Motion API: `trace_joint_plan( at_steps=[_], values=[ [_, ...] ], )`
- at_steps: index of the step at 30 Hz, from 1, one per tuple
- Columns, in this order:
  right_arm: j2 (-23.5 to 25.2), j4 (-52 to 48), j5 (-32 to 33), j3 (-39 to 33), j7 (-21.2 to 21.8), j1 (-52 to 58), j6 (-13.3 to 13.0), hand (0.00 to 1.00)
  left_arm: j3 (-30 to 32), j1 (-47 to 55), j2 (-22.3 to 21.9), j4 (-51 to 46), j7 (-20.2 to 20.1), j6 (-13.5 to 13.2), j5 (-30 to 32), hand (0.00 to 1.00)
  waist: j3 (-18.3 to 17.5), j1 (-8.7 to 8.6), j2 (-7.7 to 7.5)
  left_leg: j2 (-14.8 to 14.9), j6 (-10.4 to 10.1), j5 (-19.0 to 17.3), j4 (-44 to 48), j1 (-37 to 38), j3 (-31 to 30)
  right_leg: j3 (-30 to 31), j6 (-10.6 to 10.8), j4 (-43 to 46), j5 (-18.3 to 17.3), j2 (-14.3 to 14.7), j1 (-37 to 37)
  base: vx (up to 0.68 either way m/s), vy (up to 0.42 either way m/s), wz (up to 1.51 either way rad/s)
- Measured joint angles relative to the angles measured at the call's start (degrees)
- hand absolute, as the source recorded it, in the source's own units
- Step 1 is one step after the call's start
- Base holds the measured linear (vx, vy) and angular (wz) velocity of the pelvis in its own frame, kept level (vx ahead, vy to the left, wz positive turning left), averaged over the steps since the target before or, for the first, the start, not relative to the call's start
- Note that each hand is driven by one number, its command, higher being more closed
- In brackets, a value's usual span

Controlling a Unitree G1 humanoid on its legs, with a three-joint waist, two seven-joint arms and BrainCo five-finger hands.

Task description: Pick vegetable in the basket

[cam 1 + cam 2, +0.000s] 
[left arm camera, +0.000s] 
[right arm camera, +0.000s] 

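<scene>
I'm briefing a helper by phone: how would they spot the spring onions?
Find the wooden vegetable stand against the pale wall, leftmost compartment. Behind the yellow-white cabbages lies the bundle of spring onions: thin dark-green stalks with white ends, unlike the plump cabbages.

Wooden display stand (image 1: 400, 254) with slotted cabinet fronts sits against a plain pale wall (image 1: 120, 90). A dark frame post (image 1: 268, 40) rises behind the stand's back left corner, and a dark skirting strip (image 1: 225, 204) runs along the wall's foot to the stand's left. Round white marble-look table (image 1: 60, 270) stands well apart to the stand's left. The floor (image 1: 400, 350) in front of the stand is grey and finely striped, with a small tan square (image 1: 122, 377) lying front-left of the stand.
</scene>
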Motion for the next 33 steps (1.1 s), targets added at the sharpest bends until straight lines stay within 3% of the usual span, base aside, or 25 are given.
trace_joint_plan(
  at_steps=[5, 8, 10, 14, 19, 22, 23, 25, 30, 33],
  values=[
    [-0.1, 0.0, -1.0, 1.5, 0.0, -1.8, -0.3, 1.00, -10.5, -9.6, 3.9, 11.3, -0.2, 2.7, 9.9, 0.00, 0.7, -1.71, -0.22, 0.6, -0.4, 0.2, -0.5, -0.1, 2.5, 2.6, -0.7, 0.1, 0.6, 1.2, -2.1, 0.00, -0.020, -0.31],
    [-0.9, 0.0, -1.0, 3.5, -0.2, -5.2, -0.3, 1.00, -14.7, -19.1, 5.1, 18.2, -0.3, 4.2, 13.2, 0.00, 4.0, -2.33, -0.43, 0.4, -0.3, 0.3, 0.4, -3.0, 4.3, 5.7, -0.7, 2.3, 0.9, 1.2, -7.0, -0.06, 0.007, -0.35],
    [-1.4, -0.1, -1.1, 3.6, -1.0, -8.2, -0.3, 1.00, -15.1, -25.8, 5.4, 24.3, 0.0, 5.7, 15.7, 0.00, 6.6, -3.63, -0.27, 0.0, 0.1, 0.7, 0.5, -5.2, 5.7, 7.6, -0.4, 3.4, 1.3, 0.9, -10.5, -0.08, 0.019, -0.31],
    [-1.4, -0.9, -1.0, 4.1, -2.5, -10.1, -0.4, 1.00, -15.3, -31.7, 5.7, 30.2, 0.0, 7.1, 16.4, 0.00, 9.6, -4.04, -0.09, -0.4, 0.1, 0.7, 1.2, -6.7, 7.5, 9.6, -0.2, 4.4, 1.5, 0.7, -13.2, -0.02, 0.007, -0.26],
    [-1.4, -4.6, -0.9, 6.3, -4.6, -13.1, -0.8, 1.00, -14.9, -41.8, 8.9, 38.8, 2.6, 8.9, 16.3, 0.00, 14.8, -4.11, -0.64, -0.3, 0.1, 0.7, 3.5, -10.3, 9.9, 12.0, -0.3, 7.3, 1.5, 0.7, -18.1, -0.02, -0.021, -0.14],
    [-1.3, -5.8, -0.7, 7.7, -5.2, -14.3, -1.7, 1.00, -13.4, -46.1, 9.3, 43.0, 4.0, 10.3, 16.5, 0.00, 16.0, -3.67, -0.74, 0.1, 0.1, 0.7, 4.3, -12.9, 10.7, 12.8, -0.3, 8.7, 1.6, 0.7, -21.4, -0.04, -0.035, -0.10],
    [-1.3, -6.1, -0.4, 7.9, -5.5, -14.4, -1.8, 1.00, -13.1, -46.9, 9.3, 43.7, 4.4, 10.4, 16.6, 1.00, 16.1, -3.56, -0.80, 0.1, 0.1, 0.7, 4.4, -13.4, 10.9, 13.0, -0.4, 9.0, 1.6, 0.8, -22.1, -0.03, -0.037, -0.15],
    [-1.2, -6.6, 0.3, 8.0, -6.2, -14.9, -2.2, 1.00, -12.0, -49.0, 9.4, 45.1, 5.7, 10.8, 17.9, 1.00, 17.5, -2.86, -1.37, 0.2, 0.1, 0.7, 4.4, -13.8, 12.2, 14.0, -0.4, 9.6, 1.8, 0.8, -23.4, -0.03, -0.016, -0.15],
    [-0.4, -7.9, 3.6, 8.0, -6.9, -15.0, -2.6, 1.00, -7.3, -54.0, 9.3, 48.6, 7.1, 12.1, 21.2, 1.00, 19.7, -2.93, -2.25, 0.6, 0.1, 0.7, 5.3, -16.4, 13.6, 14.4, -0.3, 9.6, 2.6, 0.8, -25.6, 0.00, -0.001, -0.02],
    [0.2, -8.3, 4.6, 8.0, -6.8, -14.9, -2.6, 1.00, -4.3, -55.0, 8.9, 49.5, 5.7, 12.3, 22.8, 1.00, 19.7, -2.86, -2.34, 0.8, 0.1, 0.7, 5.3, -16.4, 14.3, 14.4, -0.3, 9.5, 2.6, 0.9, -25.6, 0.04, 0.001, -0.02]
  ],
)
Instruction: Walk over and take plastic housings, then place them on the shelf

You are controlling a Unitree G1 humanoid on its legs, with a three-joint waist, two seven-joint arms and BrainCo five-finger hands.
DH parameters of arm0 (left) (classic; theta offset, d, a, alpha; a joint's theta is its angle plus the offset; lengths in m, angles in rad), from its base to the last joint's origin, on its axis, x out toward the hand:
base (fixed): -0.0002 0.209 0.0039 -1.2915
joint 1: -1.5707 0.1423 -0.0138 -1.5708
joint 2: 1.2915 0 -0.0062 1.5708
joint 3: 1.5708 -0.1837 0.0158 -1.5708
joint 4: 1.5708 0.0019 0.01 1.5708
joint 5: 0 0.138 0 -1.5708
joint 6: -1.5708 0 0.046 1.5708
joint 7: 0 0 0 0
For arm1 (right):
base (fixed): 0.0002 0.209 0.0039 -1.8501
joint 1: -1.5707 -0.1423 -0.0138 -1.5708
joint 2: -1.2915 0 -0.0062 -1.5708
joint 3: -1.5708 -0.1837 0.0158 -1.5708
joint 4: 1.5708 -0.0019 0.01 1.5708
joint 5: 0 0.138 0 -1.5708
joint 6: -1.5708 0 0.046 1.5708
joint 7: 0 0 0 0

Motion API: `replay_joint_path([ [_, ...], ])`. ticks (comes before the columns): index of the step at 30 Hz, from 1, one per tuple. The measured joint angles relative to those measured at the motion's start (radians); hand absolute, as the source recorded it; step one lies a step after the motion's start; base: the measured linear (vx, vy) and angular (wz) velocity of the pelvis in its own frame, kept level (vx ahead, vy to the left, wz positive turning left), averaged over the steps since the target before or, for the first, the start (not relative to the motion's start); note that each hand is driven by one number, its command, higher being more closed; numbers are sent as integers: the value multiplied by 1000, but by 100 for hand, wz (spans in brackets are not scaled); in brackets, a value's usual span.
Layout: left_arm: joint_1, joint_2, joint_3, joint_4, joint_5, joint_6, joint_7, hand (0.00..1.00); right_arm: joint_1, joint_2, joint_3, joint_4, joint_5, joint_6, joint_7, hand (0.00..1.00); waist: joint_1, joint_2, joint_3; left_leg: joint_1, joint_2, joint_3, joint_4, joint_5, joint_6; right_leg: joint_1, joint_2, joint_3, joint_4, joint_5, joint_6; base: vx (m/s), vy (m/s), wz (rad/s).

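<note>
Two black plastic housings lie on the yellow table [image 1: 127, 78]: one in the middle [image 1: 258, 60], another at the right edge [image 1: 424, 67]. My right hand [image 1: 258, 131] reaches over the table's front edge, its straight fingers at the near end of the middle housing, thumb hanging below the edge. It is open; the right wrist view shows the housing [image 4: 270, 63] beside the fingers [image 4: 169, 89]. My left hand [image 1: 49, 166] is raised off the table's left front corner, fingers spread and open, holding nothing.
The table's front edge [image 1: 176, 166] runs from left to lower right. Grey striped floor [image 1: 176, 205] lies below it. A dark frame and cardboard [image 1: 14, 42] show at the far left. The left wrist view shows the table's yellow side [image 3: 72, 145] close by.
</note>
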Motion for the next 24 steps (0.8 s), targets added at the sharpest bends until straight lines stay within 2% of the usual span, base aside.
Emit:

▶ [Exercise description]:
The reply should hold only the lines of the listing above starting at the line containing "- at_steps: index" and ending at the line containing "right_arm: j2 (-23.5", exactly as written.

▶ [Exercise result]:
- at_steps: index of the step at 30 Hz, from 1, one per tuple
- Columns, in this order:
  right_arm: j2 (-23.5 to 25.2), j4 (-52 to 48), j5 (-32 to 33), j3 (-39 to 33), j7 (-21.2 to 21.8), j1 (-52 to 58), j6 (-13.3 to 13.0), hand (0.00 to 1.00)

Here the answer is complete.